EXERCISE OBJECTIVE:
Starting at the line that contains "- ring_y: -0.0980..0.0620" and ending at the line that contains "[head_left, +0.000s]", the lines below are to be given again exactly, with nothing added.

MATERIAL FOR THIS EXERCISE:
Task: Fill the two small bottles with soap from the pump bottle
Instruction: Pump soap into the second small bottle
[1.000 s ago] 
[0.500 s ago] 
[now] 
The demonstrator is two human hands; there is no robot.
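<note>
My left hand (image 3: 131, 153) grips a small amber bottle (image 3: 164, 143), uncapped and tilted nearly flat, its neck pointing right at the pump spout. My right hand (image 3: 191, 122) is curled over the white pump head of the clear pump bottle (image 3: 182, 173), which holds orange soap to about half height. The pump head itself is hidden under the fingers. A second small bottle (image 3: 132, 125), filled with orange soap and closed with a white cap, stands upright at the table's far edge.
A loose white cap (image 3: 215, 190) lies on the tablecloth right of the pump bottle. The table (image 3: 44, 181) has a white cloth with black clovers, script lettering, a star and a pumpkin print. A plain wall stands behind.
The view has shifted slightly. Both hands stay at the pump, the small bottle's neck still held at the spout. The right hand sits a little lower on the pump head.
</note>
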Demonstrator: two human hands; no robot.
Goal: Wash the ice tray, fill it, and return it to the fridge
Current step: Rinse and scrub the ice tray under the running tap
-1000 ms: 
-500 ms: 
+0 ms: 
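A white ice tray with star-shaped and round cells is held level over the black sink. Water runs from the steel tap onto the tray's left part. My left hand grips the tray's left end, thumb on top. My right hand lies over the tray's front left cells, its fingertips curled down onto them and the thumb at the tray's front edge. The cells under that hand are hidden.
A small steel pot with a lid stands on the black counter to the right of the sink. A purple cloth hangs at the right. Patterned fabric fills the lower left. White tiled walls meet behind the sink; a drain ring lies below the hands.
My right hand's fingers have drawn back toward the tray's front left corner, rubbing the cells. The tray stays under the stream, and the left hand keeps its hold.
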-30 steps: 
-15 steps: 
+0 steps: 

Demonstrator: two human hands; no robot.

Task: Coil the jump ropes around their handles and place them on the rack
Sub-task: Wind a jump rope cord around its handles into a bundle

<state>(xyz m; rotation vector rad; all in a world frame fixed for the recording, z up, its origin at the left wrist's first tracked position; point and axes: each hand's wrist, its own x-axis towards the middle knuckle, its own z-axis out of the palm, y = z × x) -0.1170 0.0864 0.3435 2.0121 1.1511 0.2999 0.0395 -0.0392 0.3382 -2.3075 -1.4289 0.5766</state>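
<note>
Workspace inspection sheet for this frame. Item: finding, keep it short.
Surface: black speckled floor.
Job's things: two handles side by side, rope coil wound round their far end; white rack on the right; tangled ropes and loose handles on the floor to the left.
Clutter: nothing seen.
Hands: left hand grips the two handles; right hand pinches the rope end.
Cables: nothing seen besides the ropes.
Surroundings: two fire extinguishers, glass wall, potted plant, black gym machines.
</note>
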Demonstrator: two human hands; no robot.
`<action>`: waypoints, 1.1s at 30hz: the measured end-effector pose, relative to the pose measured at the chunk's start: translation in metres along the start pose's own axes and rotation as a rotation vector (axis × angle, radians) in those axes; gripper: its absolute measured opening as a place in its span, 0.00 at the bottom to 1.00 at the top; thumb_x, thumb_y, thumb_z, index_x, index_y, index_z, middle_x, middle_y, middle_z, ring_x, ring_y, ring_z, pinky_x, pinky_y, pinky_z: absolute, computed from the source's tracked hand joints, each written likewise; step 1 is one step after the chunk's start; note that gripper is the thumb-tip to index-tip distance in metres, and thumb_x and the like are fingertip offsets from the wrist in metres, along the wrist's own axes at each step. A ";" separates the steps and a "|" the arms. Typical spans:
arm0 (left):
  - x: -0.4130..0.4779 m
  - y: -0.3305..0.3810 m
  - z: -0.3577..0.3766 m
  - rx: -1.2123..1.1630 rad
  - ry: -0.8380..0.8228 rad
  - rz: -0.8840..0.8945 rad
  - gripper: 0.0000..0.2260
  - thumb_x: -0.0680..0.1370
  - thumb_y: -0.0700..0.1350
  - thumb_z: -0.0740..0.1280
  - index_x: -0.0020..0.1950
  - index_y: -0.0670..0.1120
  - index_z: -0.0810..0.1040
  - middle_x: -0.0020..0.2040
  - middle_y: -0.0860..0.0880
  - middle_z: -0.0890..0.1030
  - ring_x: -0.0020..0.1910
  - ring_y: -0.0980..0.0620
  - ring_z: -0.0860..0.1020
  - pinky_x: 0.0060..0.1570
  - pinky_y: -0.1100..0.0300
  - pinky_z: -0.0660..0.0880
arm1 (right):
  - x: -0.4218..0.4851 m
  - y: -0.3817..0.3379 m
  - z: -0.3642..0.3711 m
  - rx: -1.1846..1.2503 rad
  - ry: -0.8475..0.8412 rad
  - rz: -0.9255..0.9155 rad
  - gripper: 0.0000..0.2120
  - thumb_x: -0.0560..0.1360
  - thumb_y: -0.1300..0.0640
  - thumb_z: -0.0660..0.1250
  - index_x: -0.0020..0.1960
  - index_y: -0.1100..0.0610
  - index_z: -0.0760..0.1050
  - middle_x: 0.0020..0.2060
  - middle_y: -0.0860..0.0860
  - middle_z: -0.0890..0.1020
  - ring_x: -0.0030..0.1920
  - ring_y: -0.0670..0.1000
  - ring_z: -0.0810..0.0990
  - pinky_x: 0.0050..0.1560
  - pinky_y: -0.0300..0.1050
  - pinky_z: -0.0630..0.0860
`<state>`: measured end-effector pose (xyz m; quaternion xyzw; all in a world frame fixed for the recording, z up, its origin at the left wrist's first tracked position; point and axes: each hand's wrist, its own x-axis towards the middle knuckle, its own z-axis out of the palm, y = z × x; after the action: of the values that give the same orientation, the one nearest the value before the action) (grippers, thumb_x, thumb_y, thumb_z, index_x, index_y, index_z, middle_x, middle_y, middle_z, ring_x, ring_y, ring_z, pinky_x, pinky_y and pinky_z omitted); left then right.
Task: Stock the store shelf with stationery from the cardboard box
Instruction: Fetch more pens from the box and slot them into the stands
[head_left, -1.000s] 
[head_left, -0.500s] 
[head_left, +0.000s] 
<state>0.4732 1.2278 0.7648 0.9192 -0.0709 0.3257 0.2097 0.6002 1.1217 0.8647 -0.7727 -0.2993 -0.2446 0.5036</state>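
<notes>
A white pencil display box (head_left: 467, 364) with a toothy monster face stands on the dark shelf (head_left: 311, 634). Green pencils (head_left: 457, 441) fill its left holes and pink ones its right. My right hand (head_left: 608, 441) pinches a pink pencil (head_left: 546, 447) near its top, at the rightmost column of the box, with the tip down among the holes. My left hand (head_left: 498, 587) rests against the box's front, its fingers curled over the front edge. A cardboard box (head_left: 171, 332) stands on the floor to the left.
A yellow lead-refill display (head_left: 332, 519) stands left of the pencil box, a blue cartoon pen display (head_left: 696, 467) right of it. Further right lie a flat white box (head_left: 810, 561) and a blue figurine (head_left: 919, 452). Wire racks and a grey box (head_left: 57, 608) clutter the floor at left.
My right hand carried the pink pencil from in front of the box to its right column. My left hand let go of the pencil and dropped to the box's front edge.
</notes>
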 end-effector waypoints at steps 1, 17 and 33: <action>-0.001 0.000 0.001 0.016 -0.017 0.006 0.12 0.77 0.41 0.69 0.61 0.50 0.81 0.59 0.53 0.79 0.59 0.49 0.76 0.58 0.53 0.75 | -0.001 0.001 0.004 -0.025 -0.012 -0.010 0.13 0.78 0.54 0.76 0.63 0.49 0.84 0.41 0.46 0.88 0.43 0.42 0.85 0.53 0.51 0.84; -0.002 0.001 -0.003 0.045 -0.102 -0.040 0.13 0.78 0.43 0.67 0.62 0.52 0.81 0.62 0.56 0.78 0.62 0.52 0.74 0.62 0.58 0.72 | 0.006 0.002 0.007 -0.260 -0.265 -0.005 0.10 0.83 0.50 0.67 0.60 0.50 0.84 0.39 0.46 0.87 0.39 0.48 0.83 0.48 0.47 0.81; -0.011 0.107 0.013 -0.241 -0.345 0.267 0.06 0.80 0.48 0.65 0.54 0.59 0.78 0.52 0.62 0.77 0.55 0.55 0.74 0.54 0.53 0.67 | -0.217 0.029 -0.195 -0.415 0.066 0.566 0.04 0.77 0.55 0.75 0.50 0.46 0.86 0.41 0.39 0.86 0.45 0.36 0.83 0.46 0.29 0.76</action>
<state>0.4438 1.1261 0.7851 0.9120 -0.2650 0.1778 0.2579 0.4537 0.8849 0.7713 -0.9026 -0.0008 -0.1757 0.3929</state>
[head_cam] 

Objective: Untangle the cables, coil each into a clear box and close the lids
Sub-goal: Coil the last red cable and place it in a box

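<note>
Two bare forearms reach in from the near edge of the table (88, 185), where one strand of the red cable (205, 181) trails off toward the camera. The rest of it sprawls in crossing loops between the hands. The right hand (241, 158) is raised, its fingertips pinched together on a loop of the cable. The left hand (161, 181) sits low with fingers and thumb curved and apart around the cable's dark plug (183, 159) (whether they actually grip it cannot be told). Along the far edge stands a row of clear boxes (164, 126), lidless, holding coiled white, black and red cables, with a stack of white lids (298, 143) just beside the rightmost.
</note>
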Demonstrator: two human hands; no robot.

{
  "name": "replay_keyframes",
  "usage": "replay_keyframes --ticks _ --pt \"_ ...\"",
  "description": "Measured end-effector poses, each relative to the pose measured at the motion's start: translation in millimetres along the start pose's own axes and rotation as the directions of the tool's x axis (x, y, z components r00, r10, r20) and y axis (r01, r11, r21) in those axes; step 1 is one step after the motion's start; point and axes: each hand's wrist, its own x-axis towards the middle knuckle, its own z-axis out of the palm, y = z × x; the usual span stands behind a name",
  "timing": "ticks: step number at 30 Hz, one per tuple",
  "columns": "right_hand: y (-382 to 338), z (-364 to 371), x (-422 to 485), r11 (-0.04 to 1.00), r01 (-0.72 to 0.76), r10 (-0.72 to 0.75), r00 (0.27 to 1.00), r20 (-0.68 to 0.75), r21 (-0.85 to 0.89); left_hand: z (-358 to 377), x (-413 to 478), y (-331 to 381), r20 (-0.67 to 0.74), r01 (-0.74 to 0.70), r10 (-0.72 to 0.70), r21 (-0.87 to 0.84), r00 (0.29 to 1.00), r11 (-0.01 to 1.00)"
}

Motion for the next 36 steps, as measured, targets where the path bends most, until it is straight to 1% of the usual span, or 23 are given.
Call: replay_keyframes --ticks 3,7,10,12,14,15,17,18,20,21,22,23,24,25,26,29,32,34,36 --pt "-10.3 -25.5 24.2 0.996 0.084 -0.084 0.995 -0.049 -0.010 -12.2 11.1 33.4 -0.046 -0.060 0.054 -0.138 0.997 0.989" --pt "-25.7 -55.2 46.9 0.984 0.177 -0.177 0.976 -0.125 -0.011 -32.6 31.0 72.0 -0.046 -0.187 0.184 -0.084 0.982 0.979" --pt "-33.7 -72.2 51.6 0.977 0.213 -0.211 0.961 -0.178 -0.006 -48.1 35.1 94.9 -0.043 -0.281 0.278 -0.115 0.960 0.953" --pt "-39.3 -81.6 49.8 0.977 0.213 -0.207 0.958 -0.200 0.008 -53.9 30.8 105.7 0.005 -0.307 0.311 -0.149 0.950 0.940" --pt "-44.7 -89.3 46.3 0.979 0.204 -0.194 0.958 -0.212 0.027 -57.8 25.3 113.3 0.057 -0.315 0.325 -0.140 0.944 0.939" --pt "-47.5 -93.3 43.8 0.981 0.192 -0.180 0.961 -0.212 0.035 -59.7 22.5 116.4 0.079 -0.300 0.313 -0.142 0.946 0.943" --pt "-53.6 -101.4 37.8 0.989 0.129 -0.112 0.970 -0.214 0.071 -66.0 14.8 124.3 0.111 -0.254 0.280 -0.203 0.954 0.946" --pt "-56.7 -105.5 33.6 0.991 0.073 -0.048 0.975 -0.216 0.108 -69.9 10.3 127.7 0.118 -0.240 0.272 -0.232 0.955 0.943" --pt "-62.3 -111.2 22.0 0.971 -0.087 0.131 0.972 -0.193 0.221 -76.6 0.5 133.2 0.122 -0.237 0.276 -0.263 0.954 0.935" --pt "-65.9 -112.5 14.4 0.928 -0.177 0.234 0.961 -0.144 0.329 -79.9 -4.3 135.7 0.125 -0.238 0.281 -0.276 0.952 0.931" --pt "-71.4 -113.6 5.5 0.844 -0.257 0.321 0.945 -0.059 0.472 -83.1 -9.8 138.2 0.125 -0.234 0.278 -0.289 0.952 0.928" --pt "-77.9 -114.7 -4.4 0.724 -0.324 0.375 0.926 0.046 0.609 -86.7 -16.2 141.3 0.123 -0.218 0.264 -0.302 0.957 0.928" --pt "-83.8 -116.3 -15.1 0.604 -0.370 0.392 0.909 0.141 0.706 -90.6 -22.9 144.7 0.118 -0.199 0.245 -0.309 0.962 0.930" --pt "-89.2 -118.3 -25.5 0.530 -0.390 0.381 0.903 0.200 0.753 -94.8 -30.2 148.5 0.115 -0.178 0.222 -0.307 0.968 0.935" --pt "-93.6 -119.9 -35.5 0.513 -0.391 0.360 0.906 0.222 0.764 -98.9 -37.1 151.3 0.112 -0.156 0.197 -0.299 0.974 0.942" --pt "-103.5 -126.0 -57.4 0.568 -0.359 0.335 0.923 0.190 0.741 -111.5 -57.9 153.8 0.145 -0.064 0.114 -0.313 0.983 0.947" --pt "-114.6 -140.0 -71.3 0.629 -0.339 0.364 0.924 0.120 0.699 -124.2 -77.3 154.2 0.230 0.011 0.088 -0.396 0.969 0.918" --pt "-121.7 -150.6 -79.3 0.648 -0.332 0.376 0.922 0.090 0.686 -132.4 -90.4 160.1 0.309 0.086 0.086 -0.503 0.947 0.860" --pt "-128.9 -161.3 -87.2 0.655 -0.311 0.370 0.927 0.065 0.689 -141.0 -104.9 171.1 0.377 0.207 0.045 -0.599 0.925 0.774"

EXPECTED ANSWER:
  - ring_y: -0.0980..0.0620
  - ring_z: -0.0860..0.1020
  - pinky_x: 0.0060..0.1570
  - pinky_y: -0.1100..0.0300
  - pinky_z: -0.0660..0.0880
arm1 (right):
  - x: -0.4218..0.4851 m
  - y: -0.3817..0.3379 m
  - z: -0.3642..0.3711 m
  - rx: -1.1846..1.2503 rad
  - ry: -0.8475..0.8412 rad
  - rz: -0.9255..0.9155 rad
  - gripper: 0.0000..0.2120
  - thumb_x: -0.0560..0.1360
  - thumb_y: -0.1300..0.0640
  - thumb_z: -0.0660..0.1250
  - index_x: -0.0020..0.1960
  - index_y: -0.1100..0.0610
  - index_z: -0.0760..0.1050
  - middle_x: 0.0020..0.2060
  - middle_y: -0.0860..0.0860
  - middle_z: -0.0890..0.1020
  - ring_x: -0.0030..0.1920
  - ring_y: -0.0670..0.1000
  - ring_z: -0.0810..0.0990
  - pinky_x: 0.0050..0.1560
  - pinky_y: -0.0300..0.1050
  - pinky_z: -0.0630..0.0860
`<state>`: measured end-effector pose (xyz m; quaternion xyzw; all in a world frame fixed for the recording, z up, its origin at the left wrist's first tracked position; point and axes: each hand's wrist, its own x-axis towards the middle knuckle, its own z-axis out of the palm, y = z × x; after the action: of the values that give the same orientation, the one nearest the value before the action) (grippers, thumb_x, thumb_y, thumb_z, index_x, index_y, index_z, middle_x, middle_y, middle_z, ring_x, ring_y, ring_z, pinky_x, pinky_y and pinky_z omitted); left then right.
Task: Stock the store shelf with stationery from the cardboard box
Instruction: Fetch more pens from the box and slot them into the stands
[head_left, -1.000s] 
[head_left, -0.500s] 
[head_left, +0.000s] 

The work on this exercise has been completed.